Major League Baseball will impose a pitch clock on pitchers this season and likely will limit mound visits to one per inning for players, managers and coaches. The players’ association already has voted down commissioner Rob Manfred’s initial proposal.

Manfred and union chief Tony Clark are expected to meet this week to work toward a compromise. But Manfred has made it clear he doesn’t need the players’ approval, and will implement the changes without the union’s consent.

Average game times last season climbed to a new high, 3 hours, 5 minutes. The specifics of the proposal aren’t finalized, but Manfred proposed 20 seconds between pitches in all situations and 30 seconds between batters.

“Don’t let anybody on base and the games will go quicker,” Fulmer said. “Pitch better and the games will be quicker.”

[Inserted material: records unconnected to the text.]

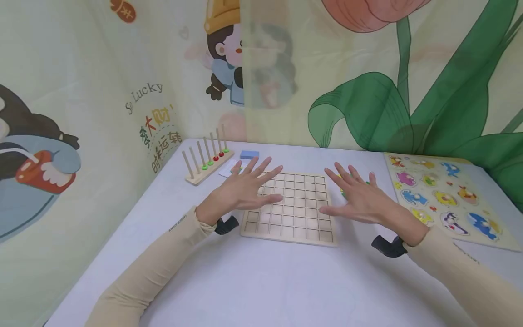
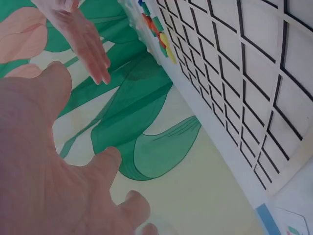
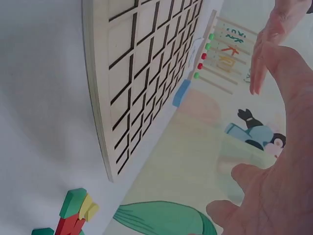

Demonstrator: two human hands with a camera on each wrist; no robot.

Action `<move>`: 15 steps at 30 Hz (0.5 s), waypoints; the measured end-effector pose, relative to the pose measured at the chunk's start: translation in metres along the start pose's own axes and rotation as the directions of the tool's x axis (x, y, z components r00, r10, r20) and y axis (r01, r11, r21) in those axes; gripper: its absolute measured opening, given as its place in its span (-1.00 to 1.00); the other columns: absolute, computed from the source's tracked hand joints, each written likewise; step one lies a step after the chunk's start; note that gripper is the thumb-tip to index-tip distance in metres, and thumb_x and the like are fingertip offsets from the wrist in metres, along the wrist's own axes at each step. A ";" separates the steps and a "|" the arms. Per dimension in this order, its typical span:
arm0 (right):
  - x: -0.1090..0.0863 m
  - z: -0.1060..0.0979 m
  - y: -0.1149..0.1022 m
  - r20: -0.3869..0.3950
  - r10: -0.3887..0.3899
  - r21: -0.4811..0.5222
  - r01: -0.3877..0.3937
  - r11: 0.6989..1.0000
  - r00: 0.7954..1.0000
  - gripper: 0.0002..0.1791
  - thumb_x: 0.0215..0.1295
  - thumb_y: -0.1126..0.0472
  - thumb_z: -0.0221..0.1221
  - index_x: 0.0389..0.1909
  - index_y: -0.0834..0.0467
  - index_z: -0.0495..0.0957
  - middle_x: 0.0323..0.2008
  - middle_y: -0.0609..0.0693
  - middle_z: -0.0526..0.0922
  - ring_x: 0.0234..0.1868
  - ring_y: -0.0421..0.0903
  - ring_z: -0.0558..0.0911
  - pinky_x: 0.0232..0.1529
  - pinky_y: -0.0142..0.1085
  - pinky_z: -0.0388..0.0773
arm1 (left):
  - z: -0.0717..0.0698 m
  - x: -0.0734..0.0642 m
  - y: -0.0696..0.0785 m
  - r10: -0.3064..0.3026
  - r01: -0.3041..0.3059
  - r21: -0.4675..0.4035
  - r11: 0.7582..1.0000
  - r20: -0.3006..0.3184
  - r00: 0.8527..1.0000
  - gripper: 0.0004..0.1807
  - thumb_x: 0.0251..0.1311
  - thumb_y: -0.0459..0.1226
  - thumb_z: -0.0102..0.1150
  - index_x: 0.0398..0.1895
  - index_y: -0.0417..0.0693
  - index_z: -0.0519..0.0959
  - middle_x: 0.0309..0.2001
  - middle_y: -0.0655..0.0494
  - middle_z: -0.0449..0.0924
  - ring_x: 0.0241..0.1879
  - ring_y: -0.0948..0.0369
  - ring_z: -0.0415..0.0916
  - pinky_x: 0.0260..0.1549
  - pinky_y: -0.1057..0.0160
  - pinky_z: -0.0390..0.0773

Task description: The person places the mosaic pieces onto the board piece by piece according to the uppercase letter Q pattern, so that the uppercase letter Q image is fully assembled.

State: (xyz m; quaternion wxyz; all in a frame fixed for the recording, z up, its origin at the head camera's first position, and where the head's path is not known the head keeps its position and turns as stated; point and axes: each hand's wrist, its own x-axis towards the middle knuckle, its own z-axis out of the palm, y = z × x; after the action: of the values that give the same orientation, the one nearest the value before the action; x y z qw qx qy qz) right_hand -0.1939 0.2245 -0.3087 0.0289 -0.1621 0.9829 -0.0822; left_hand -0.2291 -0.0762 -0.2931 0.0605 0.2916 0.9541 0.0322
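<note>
"Where is the board (image 1: 300, 211)?"

"Flat on the white table (image 1: 253, 286), in the middle, its face ruled into small squares. In the head view the left hand (image 1: 245, 187) covers part of its left side, and the right hand (image 1: 361, 197) is at its right edge."

"And the fingers?"

"Spread wide on both hands, thumbs pointing inward. Both are raised above the table and hold nothing."

"What's around them?"

"Beyond the left hand, a wooden rack (image 1: 210, 170) with upright pegs (image 1: 206, 147) and a few green and red beads (image 1: 216, 158). Near it lie a blue block (image 1: 249, 155) and a small printed card (image 1: 226, 172); the left fingertips cover part of the card in the head view."

"And on the right?"

"Some small blocks (image 3: 73, 210), green, red and yellow, just beside the board. The right hand hides most of them from the head view, so I can't count them. Further right is a large animal puzzle (image 1: 445, 181), partly behind the right forearm."

"Anything behind?"

"A printed curtain (image 1: 278, 129) at the table's far edge. Each wrist has a black piece (image 1: 226, 225) at it, just below the beige sleeve (image 1: 163, 250)."
</note>
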 end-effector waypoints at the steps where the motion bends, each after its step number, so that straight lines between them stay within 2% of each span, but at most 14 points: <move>1: 0.000 -0.001 0.002 -0.001 0.000 -0.001 0.000 1.000 1.000 0.14 0.10 -0.54 0.05 0.57 -0.05 -0.14 0.57 0.16 -0.18 0.51 0.38 -0.15 0.28 0.51 -0.32 | 0.000 0.001 0.000 0.006 -0.006 0.000 1.000 -0.006 1.000 -0.15 0.29 0.38 -0.30 0.56 0.42 -0.22 0.59 0.17 -0.43 0.55 0.01 -0.47 0.45 -0.22 -0.36; 6: -0.001 -0.001 0.018 0.025 0.022 0.026 -0.022 0.999 0.999 0.17 0.09 -0.53 0.07 0.57 -0.02 -0.16 0.56 0.20 -0.20 0.50 0.40 -0.11 0.34 0.44 -0.23 | 0.002 0.007 -0.007 0.035 -0.036 -0.044 0.998 -0.013 0.999 -0.14 0.32 0.30 -0.15 0.57 0.30 -0.13 0.59 0.08 -0.36 0.56 0.05 -0.40 0.49 -0.08 -0.34; 10: -0.003 0.000 0.038 0.064 0.071 0.076 -0.076 0.994 0.995 0.20 0.05 -0.53 0.12 0.57 0.00 -0.14 0.54 0.27 -0.15 0.48 0.41 -0.05 0.32 0.43 -0.09 | 0.009 0.015 -0.024 0.035 -0.032 -0.120 0.992 0.030 0.999 -0.17 0.35 0.20 -0.06 0.57 0.16 -0.03 0.57 -0.03 -0.16 0.55 -0.01 -0.23 0.49 -0.08 -0.27; 13: -0.002 0.004 0.055 0.096 0.107 0.116 -0.118 0.986 0.990 0.22 0.03 -0.48 0.18 0.56 0.08 -0.08 0.51 0.34 -0.08 0.45 0.42 0.04 0.26 0.42 0.09 | 0.016 0.018 -0.042 0.022 -0.001 -0.178 0.984 0.113 0.993 -0.17 0.35 0.15 0.01 0.56 0.06 0.01 0.56 -0.10 -0.09 0.54 -0.10 -0.18 0.47 -0.15 -0.19; 15: -0.002 0.006 0.067 0.115 0.128 0.139 -0.143 0.980 0.985 0.21 0.03 -0.44 0.23 0.53 0.16 -0.02 0.49 0.39 -0.04 0.42 0.44 0.08 0.22 0.42 0.16 | 0.021 0.018 -0.052 0.017 0.022 -0.199 0.980 0.194 0.981 -0.12 0.30 0.14 0.08 0.56 0.04 0.00 0.56 -0.10 -0.12 0.54 -0.13 -0.21 0.46 -0.18 -0.16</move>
State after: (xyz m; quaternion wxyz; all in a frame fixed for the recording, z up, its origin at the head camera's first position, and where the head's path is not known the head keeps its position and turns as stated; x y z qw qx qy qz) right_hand -0.2128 0.2868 -0.3263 0.0984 -0.0962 0.9800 -0.1436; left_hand -0.2703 -0.1088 -0.3208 0.1826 0.2845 0.9359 0.0993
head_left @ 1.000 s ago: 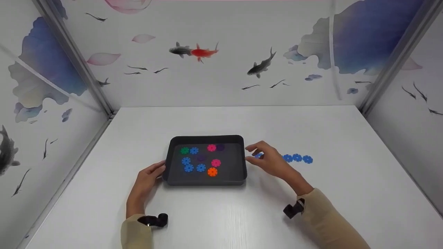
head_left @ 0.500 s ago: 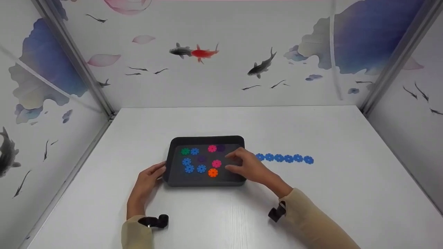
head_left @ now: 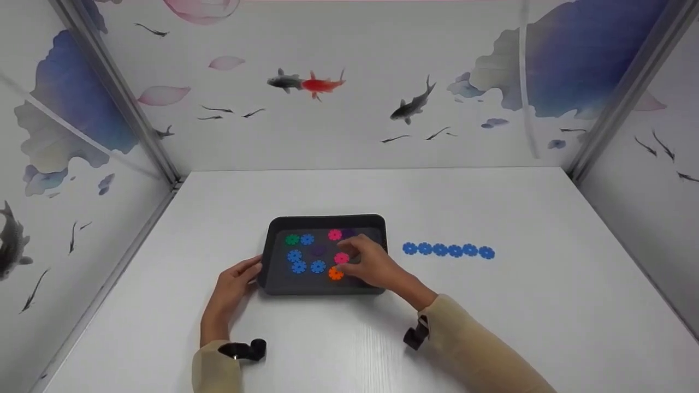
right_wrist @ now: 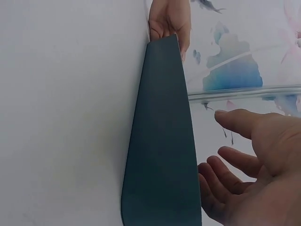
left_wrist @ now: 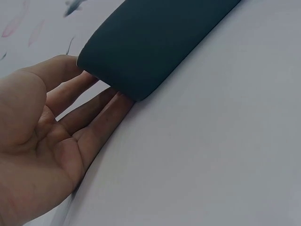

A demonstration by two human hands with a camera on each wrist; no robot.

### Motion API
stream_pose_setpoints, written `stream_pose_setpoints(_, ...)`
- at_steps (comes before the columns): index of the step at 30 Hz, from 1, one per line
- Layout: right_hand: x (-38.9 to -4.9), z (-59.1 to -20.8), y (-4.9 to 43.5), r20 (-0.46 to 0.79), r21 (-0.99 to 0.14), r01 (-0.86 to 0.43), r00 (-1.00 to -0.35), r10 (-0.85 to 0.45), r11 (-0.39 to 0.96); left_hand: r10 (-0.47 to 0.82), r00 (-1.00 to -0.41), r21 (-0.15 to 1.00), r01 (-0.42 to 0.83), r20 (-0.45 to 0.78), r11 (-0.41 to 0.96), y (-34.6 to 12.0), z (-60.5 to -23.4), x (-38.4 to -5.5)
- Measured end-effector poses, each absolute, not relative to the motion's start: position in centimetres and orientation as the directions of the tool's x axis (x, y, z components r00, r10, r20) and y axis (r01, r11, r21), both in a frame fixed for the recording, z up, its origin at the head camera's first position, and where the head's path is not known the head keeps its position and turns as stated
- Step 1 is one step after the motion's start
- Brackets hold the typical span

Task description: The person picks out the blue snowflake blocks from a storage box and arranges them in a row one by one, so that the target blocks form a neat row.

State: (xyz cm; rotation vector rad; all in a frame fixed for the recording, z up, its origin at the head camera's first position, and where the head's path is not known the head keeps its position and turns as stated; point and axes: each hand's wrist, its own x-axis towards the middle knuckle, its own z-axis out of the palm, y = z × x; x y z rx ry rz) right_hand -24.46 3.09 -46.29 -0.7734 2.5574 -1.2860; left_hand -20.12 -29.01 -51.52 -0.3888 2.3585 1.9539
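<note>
A dark rectangular tray (head_left: pixel 278 286) lies on the table in the head view, holding several notched plastic snowflake discs in blue, green, pink, purple and orange. At its left end my left hand (head_left: pixel 232 286) holds the tray, thumb by the rim and fingers at the outer wall and lower edge, as the left wrist view shows. My right hand (head_left: pixel 374 265) hovers over the tray's right half, thumb and fingers spread apart. Nearest to it are a pink disc (head_left: pixel 341 258) and an orange disc (head_left: pixel 335 273). No disc shows between its fingers; the tray wall hides the discs in the right wrist view.
Right of the tray, a row of several blue discs (head_left: pixel 440 249) lies edge to edge on the white table (head_left: pixel 338 338). Panels painted with fish and petals (head_left: pixel 349 125) stand behind and along both sides.
From the left end of the blue row, my right hand has moved left over the tray, uncovering the row. My left hand and the tray have stayed in place.
</note>
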Motion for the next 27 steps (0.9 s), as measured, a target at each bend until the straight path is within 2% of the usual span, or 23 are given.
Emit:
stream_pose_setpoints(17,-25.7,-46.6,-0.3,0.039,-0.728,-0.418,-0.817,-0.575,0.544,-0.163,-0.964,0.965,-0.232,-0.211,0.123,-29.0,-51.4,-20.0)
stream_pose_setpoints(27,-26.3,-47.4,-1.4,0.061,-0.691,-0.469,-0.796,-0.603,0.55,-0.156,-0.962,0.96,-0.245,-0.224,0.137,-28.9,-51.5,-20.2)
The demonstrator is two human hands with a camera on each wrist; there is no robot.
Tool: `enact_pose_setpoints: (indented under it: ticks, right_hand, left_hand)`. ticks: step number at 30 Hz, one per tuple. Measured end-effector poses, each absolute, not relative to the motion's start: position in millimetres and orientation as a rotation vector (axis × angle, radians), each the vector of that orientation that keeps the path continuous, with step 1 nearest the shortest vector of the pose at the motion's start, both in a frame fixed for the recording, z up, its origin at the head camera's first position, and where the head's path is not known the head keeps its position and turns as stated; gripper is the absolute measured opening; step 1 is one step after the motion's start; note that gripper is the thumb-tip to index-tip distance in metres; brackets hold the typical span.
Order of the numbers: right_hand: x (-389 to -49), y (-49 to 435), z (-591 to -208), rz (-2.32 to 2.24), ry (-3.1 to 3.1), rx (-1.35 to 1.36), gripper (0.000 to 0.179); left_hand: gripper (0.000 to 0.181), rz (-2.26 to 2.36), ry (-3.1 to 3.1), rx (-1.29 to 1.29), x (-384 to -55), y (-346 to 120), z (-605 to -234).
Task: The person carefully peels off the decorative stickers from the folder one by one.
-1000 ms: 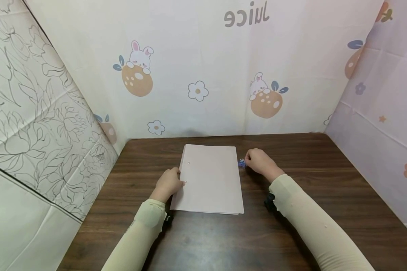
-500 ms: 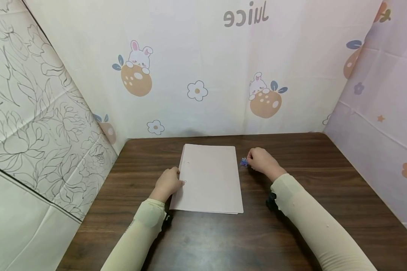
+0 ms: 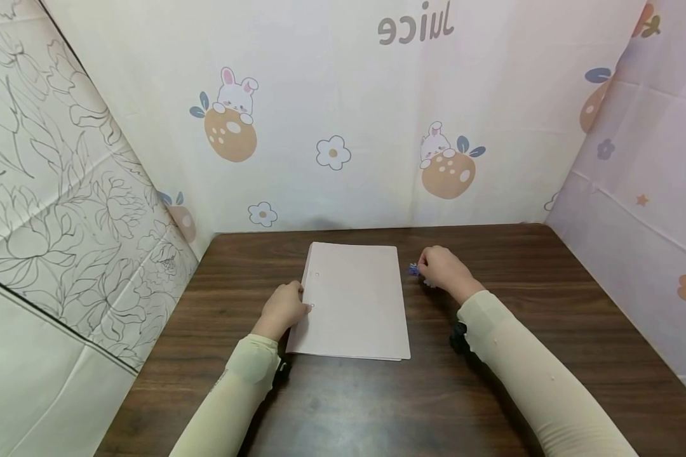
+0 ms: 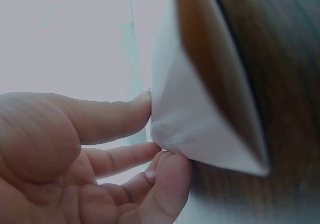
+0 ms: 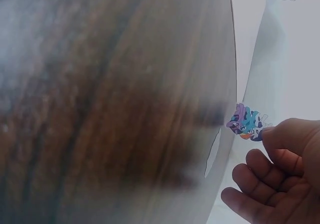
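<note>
Bright head view, soft glare on the tabletop [image 3: 343,406]; 2 hazy, partly blurry wrist views

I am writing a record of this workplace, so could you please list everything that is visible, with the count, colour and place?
Table: one, dark brown, in front of the back cloth
Papers: one set, layered, pinkish white, around the middle of the table
Cartoon cutout: one, purple, blue and orange, right of the papers
Pale scrap: one, whitish, beside the cutout, partly hidden; kind unclear
Back cloth: one, white with prints, behind the table
Left cloth: one, white with line-drawn flowers, left
Right cloth: one, pale lilac with prints, right
Wrist devices: two, black, one per wrist
Sleeves: two, pale greenish cream, forearms
Left hand: one, bare, pinching the papers' left edge
Right hand: one, bare, pinching the cutout
</note>
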State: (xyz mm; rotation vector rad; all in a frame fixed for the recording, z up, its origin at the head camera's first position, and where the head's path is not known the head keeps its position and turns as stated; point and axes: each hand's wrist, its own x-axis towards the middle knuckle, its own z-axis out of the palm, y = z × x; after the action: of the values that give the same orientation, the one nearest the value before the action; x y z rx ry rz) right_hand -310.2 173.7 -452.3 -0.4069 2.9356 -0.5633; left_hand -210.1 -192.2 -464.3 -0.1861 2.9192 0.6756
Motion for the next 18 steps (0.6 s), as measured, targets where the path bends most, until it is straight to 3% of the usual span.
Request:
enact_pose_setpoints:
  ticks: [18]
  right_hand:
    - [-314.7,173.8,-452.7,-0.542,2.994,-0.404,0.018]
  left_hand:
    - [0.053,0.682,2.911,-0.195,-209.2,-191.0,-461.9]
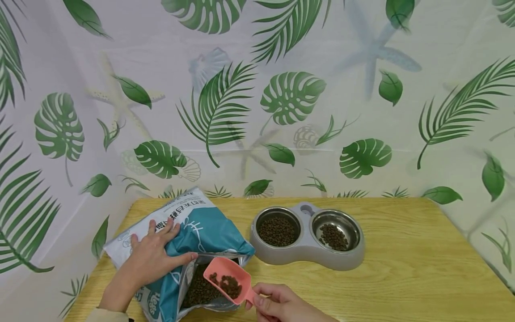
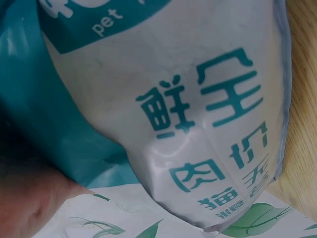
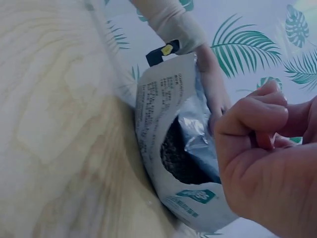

Easy for Fulmer, the former American League Rookie of the Year, to say. The general consensus among Tigers pitchers is they are opposed to the clock, especially when the penalty for infraction after one warning would be a ball added to the count.

“You start doing that, then you kind of take away the integrity of the game,” Alex Wilson said. “Baseball is a timeless game. We’re the only timeless sport. I think we should keep it that way. And as players, we voted to keep it that way.”

Nobody, Wilson said, is against shorter games.

“We understand fans want quicker games, more action,” Wilson said. “But at the same time, you’ve got to think about injury risks. Once you take something away from the game, what does it leave you with?

“What kind of show are going to get if you are playing speedball?”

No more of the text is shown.